Data entries
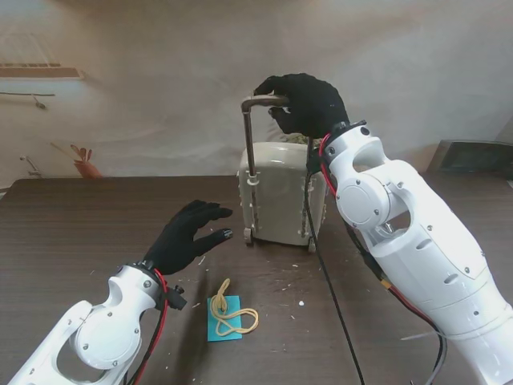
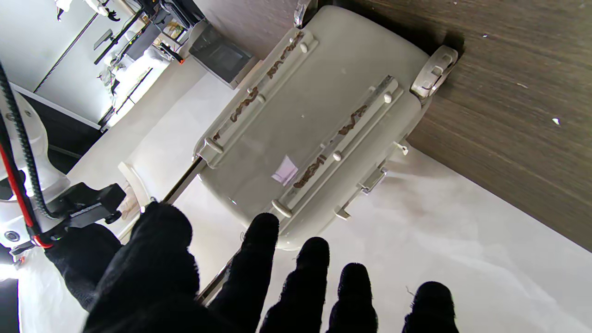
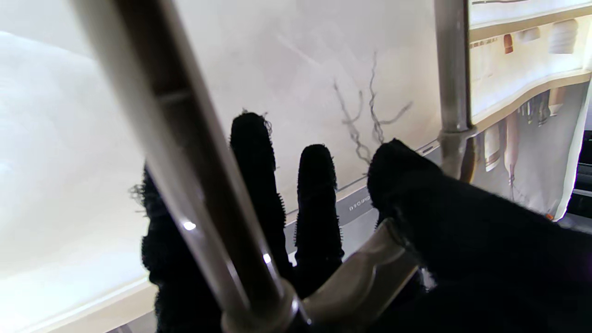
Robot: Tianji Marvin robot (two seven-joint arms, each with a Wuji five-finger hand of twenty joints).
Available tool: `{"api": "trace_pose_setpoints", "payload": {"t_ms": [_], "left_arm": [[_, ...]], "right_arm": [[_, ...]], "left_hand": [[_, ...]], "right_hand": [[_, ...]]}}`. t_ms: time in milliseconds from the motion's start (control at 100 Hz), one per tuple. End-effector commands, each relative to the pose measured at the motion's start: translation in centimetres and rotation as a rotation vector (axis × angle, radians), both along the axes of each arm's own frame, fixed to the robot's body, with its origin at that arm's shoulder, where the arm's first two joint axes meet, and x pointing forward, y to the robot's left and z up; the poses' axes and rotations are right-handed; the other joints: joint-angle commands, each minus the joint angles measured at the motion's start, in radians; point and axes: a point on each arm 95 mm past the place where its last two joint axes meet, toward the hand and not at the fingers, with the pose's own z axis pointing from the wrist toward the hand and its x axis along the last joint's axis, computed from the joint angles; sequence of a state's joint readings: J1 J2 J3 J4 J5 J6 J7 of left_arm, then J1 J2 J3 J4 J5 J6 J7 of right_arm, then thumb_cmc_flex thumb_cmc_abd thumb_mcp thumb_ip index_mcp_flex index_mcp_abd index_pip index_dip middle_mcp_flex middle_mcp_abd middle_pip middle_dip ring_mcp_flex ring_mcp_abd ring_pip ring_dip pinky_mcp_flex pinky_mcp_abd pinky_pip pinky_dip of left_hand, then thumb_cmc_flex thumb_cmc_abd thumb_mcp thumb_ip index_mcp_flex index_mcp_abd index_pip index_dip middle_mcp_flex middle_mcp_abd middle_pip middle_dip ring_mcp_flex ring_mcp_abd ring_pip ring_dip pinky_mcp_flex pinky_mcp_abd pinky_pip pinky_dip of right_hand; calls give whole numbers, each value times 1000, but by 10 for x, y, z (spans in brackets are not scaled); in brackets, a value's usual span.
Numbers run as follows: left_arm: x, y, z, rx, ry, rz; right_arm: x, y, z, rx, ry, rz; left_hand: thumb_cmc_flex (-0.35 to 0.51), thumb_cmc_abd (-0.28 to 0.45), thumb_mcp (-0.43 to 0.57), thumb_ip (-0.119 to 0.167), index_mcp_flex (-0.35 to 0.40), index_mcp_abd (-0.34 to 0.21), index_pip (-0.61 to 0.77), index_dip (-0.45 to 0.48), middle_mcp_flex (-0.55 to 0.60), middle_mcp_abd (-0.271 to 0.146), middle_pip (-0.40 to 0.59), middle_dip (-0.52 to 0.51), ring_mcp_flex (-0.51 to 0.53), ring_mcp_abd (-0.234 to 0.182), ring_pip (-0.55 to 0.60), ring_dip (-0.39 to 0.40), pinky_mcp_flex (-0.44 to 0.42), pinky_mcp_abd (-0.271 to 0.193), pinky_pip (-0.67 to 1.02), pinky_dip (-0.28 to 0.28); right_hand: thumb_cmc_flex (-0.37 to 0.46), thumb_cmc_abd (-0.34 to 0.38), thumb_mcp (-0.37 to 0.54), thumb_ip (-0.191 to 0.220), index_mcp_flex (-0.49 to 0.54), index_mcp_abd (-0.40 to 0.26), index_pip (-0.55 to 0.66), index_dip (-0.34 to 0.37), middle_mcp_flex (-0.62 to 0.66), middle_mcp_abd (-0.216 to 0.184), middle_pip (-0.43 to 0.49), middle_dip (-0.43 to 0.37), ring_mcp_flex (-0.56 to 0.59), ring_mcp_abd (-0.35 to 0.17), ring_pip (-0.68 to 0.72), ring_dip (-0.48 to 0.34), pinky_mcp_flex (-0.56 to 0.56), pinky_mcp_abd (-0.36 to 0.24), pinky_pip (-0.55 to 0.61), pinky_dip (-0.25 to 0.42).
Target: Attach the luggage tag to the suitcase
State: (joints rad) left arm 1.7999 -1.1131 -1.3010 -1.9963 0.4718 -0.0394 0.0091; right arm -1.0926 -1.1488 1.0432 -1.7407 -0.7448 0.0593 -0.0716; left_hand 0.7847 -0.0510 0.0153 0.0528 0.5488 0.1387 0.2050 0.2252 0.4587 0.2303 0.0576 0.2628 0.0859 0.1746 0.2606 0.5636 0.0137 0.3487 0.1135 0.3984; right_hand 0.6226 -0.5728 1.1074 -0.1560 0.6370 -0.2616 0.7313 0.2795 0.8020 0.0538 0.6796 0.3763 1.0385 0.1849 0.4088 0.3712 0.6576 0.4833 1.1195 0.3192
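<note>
A small beige suitcase (image 1: 276, 192) stands upright on the dark wooden table (image 1: 80, 233), its telescopic handle (image 1: 258, 101) pulled up. My right hand (image 1: 309, 104) in a black glove is wrapped over the top bar of that handle (image 3: 360, 282), thumb across it and fingers (image 3: 256, 185) behind the tube. My left hand (image 1: 192, 233) hovers open to the left of the suitcase, fingers spread toward its wheeled back (image 2: 314, 129). A teal luggage tag (image 1: 222, 323) with a yellow loop (image 1: 243, 325) lies flat on the table nearer to me, untouched.
A reddish-brown object (image 1: 86, 167) sits at the far left edge and a dark device (image 1: 473, 154) at the far right. A black cable (image 1: 329, 281) hangs from my right arm past the suitcase. Small pale crumbs dot the table around the tag.
</note>
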Motion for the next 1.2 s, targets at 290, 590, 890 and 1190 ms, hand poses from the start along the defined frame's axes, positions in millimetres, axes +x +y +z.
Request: {"api": "trace_pose_setpoints", "payload": {"t_ms": [290,590,890,1190], "left_arm": [[-4,-2,4,-2,-4,-7],[-4,-2,4,-3,-4,-8],[-6,-2,4,-3,-9,-7],[-9,1,6,-2,-19,4]], "right_arm": [[-9,1,-6,-70,8,46],[-13,-3,6,-57,-74,62],[-33,-11,24,2,-170,79],[-82,-37,31,63,-184,60]], "left_hand": [[14,28,-19,-17,18,-22,-17,-11,19,1,-10,-11,-23,-3,6,34,-1,-64,-14,-2],[13,28,-19,-17,18,-20,-20,-11,17,1,-10,-11,-23,-4,5,34,-1,-65,-14,-2],[13,27,-19,-16,18,-19,-21,-11,17,2,-10,-11,-23,-3,5,34,-2,-65,-14,-3],[12,27,-19,-16,19,-19,-21,-10,18,2,-10,-11,-23,-2,5,34,-1,-65,-14,-3]], "right_hand": [[-203,-178,1,-8,-187,94,-88,-2,-222,10,-103,-57,-291,45,-202,-120,-295,-76,-239,-132],[-322,-164,-51,-32,-266,131,-115,-41,-328,17,-169,-86,-447,57,-275,-184,-456,-104,-324,-185],[-340,-141,-62,-32,-270,123,-110,-49,-331,20,-173,-88,-460,59,-271,-193,-472,-106,-325,-192],[-347,-47,-159,-28,-272,131,-129,-70,-330,25,-187,-96,-477,61,-275,-196,-492,-125,-328,-202]]}}
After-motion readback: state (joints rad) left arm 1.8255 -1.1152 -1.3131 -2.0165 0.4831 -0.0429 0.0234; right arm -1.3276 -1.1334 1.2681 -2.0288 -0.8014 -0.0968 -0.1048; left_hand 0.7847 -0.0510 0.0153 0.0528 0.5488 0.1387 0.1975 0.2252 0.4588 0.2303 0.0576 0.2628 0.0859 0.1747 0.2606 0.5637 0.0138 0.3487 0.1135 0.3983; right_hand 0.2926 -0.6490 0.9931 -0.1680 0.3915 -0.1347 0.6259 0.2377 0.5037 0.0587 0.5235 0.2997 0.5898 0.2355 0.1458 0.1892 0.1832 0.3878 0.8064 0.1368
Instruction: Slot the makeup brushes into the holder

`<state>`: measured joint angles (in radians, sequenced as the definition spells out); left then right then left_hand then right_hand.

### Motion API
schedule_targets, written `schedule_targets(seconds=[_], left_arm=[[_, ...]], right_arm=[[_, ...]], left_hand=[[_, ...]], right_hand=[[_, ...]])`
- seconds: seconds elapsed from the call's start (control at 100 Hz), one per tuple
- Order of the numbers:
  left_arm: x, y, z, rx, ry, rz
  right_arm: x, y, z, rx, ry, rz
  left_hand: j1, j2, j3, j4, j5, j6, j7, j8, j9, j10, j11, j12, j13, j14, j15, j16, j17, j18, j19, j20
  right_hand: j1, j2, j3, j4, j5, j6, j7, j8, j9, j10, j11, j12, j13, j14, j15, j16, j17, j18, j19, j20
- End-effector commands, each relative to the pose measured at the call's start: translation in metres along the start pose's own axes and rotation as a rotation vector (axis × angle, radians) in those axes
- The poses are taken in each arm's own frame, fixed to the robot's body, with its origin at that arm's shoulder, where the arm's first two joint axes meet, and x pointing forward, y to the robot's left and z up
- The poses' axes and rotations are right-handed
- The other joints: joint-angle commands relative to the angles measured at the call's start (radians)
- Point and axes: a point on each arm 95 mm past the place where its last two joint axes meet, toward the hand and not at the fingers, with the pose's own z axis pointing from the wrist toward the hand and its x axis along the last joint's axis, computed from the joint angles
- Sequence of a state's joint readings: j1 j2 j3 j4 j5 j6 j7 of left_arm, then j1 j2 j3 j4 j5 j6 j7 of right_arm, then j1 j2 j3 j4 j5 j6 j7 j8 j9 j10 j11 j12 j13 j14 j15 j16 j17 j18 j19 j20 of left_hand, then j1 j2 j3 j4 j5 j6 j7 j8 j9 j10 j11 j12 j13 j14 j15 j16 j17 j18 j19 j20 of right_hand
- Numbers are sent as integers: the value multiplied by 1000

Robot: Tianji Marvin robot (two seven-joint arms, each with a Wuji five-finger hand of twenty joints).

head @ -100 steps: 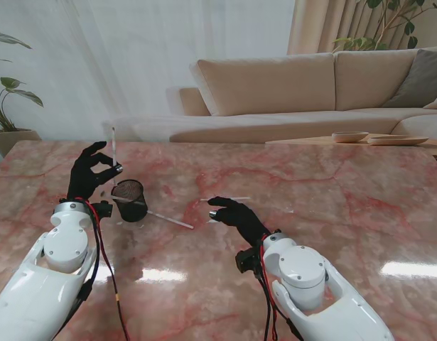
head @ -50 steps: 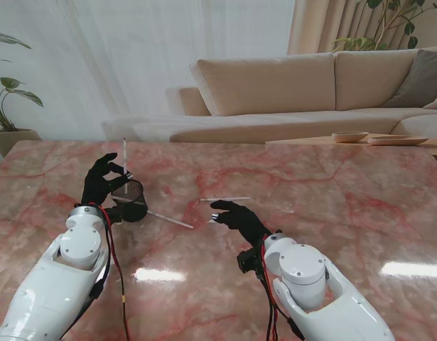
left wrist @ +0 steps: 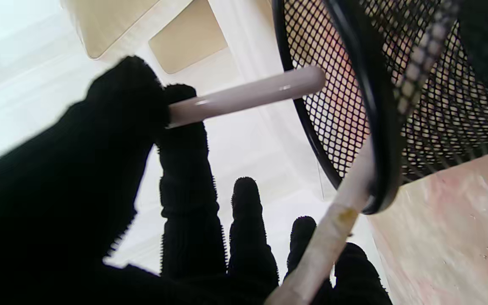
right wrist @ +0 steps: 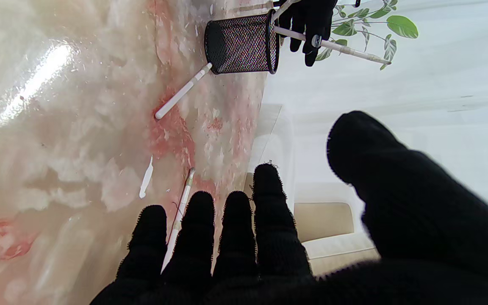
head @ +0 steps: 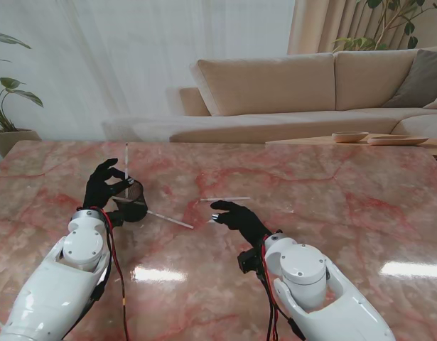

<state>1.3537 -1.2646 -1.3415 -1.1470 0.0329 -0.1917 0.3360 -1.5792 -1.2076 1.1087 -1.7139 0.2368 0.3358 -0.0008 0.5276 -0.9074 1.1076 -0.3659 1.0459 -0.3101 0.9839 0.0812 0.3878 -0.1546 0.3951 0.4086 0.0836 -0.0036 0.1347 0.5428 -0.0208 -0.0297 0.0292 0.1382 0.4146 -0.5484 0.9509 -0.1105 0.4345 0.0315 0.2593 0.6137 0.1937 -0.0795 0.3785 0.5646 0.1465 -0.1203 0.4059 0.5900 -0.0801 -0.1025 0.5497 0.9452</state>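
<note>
My left hand (head: 104,186) pinches a brush (head: 126,160) upright over the mesh holder (head: 133,202). My right hand (head: 236,217) hovers spread, holding nothing. A second brush (head: 170,219) lies beside the holder, a third (head: 225,199) farther off on the desk (head: 332,206).

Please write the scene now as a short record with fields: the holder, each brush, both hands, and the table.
holder: black wire-mesh cup, upright on the table, in front of the left hand
held brush: thin white makeup brush, near vertical, lower end at the cup's rim
left hand: black-gloved left hand, pinching the held brush
second brush: white brush, lying on the table, one end touching the cup's base
third brush: thin pale brush, lying flat beyond the right hand
right hand: black-gloved right hand, fingers apart, holding nothing
table: pink marble top
</note>
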Motion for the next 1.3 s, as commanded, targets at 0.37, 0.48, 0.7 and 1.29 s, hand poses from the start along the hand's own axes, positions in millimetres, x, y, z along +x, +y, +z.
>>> schedule_targets(seconds=[0.37, 0.48, 0.7, 1.29], left_arm=[[-7, 3, -7, -5, -30, -20], [-9, 4, -8, 0, -36, -27], [-10, 3, -9, 0, -43, -31], [-15, 3, -14, 1, -73, -51]], right_arm=[[-5, -4, 0, 25, -18, 13], [-5, -4, 0, 26, -19, 12], [-5, -4, 1, 29, -19, 14], [-5, -4, 2, 33, -19, 14]], left_hand=[[50, 107, -49, 40, -16, -145, 42, 38, -42, -29, -26, -18, -34, -54, -38, 7, 2, -19, -37, -35], [57, 117, -66, 47, -21, -147, 37, 41, -43, -26, -27, -19, -34, -54, -37, 8, 2, -18, -36, -33], [80, 131, -70, 61, -26, -153, 30, 46, -40, -17, -26, -20, -33, -52, -36, 8, 1, -17, -35, -32], [111, 176, -113, 89, -46, -151, 11, 59, -37, -9, -30, -22, -33, -51, -35, 5, 1, -17, -36, -31]], right_hand=[[-41, 0, 12, 22, -12, -29, 7, -9, -12, -10, 11, -9, -18, -17, 20, 10, 1, -42, 12, 23], [-41, -1, 11, 22, -13, -30, 7, -9, -12, -8, 11, -9, -18, -17, 21, 11, 1, -42, 12, 23], [-41, 0, 10, 23, -13, -31, 7, -9, -11, -9, 11, -9, -18, -17, 24, 11, 2, -43, 13, 22], [-42, 1, 11, 23, -13, -35, 8, -10, -10, -9, 10, -8, -19, -17, 26, 11, 2, -42, 15, 21]])
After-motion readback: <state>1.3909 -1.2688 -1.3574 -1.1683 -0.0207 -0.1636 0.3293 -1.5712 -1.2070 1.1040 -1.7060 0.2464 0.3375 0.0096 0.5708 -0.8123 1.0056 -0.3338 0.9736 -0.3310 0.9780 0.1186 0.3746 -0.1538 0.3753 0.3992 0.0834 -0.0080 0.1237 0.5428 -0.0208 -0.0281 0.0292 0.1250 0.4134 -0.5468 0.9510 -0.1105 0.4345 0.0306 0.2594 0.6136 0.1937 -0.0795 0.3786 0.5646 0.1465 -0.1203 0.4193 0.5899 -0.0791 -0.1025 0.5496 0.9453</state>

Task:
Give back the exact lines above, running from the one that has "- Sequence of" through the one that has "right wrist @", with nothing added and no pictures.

Finished task:
- Sequence of a state's joint readings: j1 j2 j3 j4 j5 j6 j7 of left_arm, then j1 j2 j3 j4 j5 j6 j7 of right_arm, then j1 j2 j3 j4 j5 j6 j7 j8 j9 j10 j11 j12 j13 j14 j15 j16 j17 j18 j19 j20 of left_hand, then j1 j2 j3 j4 j5 j6 j7 j8 j9 j10 j11 j12 j13 j14 j15 j16 j17 j18 j19 j20 of right_hand
- Numbers are sent as integers: the value multiplied by 1000

Robot: Tianji Marvin robot (two seven-joint arms, each with a Wuji five-finger hand of twenty joints).

head @ -100 steps: 
head @ -50 steps: 
left wrist @ +0 steps: 
right wrist @ +0 steps: 

This finishes the answer.